-- Work to be completed --
Copying rule for the data below: pictures stay out, and only the lines from the one with "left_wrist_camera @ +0" down to the one with "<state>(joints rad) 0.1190", inclusive, are repeated exactly.
----- Entries provided
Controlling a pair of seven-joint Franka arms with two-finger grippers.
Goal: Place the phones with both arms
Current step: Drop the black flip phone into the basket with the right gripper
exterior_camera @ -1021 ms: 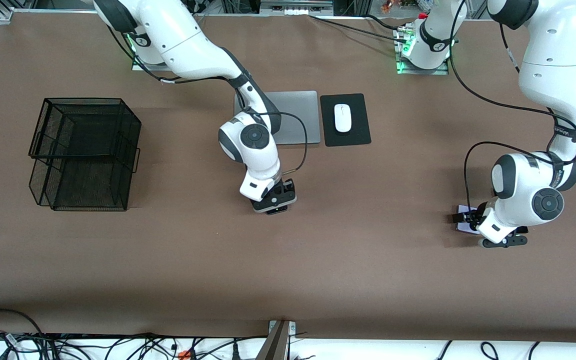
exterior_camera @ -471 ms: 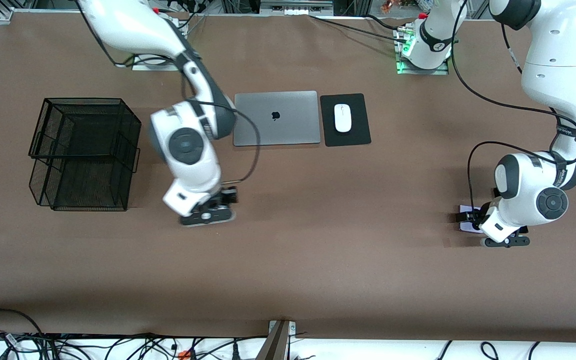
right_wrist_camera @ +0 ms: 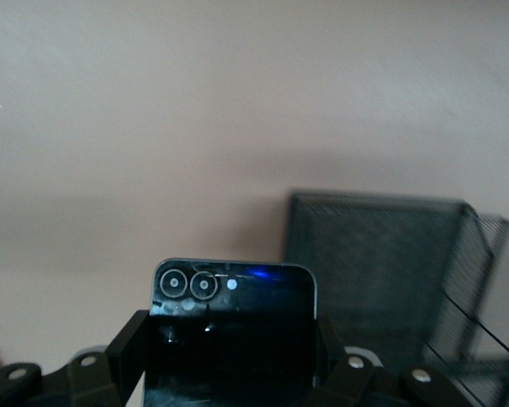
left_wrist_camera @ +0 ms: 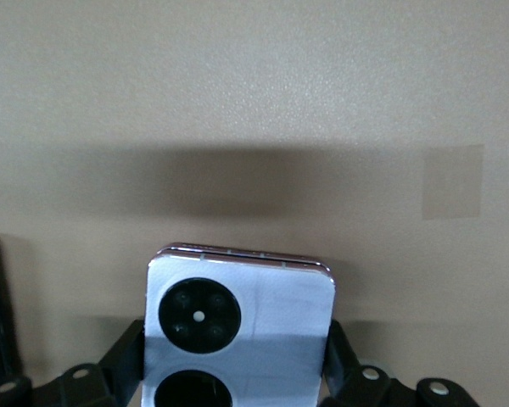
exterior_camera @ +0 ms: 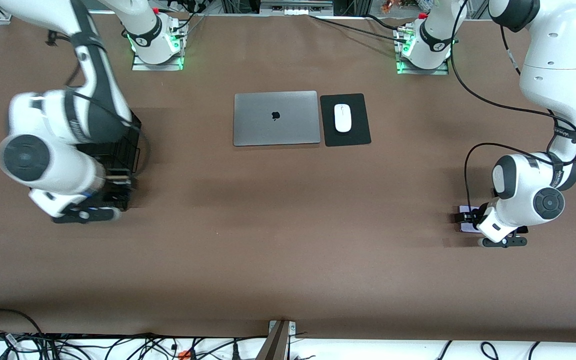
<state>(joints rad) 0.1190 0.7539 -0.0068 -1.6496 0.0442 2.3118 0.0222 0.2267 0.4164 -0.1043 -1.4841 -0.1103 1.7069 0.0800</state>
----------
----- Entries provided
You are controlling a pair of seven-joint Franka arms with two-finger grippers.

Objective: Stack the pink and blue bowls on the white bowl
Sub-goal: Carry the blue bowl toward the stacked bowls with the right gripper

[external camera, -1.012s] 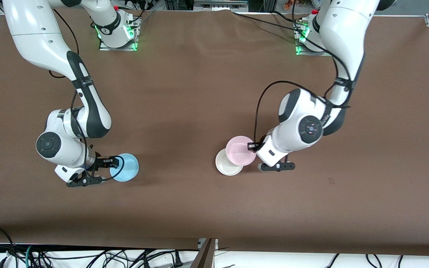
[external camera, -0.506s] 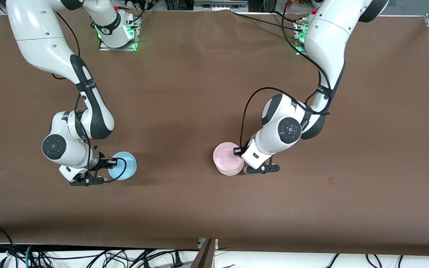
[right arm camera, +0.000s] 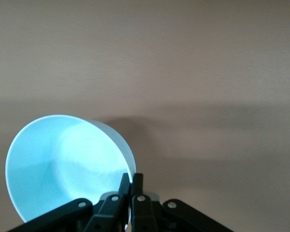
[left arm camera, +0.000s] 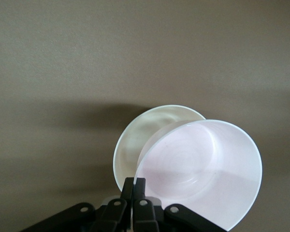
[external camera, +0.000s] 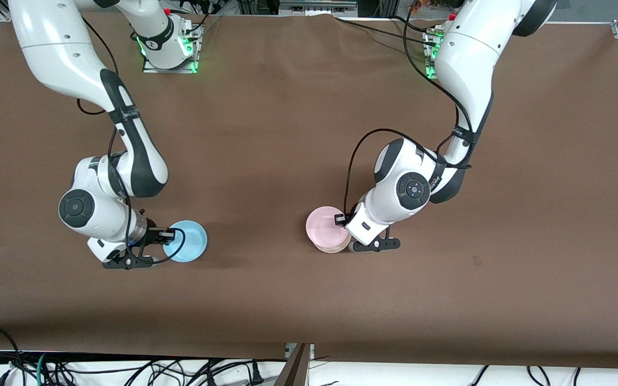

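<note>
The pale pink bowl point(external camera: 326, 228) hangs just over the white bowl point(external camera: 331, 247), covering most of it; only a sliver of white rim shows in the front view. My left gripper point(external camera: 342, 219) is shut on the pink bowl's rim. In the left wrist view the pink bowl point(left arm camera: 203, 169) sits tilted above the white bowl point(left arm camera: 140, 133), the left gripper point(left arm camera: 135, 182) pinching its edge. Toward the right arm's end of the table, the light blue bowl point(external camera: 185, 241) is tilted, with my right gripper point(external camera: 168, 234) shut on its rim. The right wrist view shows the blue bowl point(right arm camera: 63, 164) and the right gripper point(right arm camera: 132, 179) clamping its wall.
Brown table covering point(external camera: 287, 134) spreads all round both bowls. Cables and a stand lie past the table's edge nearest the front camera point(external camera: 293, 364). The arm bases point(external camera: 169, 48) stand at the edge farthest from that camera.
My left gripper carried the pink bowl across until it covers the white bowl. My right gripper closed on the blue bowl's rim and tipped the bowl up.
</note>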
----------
-- Solved problem --
left_wrist_camera @ +0 ms: 
exterior_camera @ +0 ms: 
<state>(joints rad) 0.1190 0.7539 -0.0068 -1.6496 0.0442 2.3118 0.0222 0.2267 0.4164 -0.1043 -1.4841 -0.1103 1.7069 0.0800</state>

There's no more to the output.